It took about 400 rpm to arm the centrifugal arming fuze of the M406 HE grenade, reached after traveling through the rifled M79 barrel out to around 20 meters, [at which point the grenade had reached some 3,700 rpm] one reason M79 grenadiers were usually also given a .45 pistol in the event things got busy in closer than that. Fuzing on the HEDP round may be different, but the bulk of our work was done with the M406, and the XM585 white star cluster, the few WP rounds available being unreliable after exposure to wet monsoon season weather.

Once the M406 detonated, it popped up in the air like a *bouncing betty* charge, went off and spread 300 prefragmented notched-wire frags at 1,500 meters per second within a lethal radius of up to 5 meters- the frags were not very aerodynamic, but like the notched-wire frag of the M26 *lemon* frag hand grenade, sometimes struck head-on like a needle, other times spinning sideways to keyhole and tumble into the recipient. Nasty, and not the sort of thing to be spreading around in classrooms.

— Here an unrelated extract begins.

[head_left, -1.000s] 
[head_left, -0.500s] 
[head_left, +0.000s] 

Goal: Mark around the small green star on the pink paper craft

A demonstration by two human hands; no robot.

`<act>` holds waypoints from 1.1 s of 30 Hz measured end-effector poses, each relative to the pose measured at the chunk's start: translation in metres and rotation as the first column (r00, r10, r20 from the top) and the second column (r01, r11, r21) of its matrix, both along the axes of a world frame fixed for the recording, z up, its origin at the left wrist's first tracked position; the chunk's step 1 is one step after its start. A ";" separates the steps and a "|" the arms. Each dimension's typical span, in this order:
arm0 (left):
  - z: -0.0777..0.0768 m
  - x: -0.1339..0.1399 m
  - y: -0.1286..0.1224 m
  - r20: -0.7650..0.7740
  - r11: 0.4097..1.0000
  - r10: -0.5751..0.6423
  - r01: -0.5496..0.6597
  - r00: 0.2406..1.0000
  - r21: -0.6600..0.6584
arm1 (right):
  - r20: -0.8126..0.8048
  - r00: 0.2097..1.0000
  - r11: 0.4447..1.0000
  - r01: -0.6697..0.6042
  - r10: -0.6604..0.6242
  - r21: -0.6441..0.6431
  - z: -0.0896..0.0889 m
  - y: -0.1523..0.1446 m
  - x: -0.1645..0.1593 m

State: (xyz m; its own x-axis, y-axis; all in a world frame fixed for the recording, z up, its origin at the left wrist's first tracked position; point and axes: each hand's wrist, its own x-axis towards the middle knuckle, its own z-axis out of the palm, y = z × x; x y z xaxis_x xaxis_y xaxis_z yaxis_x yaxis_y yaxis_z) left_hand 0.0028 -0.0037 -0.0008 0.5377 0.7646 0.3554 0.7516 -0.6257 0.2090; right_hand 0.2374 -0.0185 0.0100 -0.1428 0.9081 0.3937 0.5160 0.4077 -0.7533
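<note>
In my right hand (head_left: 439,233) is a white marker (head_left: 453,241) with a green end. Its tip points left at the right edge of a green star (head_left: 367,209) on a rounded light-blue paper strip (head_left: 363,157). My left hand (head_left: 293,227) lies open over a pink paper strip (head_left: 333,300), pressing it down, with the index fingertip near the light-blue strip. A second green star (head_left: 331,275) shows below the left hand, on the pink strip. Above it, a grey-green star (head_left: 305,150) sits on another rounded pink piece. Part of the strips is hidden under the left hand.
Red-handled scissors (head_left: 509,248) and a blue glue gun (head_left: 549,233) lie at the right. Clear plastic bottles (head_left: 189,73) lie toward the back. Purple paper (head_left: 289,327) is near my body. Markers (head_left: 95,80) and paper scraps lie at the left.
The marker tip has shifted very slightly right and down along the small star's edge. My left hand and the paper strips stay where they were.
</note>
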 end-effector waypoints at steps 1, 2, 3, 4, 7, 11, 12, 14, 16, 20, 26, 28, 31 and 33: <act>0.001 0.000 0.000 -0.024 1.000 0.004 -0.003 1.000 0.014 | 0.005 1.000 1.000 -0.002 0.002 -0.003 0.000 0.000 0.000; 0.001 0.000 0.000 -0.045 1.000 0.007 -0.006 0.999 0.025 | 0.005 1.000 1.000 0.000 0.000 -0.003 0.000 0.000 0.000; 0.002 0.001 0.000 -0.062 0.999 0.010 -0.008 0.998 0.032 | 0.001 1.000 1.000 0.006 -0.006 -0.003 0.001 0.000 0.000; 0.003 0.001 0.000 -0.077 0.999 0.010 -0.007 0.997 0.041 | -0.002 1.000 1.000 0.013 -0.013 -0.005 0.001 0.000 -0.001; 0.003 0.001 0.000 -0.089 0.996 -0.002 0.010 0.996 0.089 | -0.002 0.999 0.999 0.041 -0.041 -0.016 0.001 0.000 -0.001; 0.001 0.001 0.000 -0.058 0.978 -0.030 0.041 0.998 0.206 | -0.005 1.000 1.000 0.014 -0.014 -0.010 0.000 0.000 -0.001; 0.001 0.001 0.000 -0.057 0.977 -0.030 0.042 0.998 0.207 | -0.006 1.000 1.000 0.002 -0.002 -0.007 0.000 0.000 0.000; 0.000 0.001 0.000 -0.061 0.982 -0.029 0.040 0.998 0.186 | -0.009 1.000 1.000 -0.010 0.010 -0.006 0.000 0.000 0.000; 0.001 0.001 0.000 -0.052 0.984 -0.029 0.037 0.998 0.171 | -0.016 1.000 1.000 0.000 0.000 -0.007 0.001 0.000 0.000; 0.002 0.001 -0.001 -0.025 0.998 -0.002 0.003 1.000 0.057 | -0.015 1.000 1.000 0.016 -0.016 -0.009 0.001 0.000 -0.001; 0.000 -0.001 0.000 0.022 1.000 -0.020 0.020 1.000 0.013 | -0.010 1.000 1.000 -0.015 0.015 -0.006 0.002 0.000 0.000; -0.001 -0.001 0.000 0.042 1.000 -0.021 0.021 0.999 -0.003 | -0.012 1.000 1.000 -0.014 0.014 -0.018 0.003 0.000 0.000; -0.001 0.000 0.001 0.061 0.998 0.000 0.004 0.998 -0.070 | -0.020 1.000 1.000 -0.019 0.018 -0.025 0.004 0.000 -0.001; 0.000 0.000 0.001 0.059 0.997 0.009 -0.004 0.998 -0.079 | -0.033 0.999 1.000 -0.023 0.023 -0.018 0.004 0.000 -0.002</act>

Believe it or not we used to pick up and hand carry 40mm HE rounds to a collection point and detonate the pile, some services EOD teams will NOT hand carry em and counter charges each round at great expense of resources. We'd snag em and carefully carry em and set em down very easily and then counter charge the pile and destroy......

My experience with M406 grenades was in the field, less formal than at an EOD shop *in the rear with the gear.* But the usual procedure was to very, very carefully slip the blade of an entrenching tool under the grenade body without touching it [you think cheese can be sliced thin!] then slowly pulling it away via a 200-meter length of parachute cord or bomb lanyard [550 cord] tied to a hole in the shovel handle. The little Canadian FIXOR binary shaped charges they use now for 40mm grenades, especially those of the HEDP flavor, or a much better arrangement, and also work nicely for UXO mortar rounds and mines.


100 posted on 04/05/2006 10:55:15 AM PDT by archy (I am General Tso. This is my Chief of Staff, Colonel Sanders....)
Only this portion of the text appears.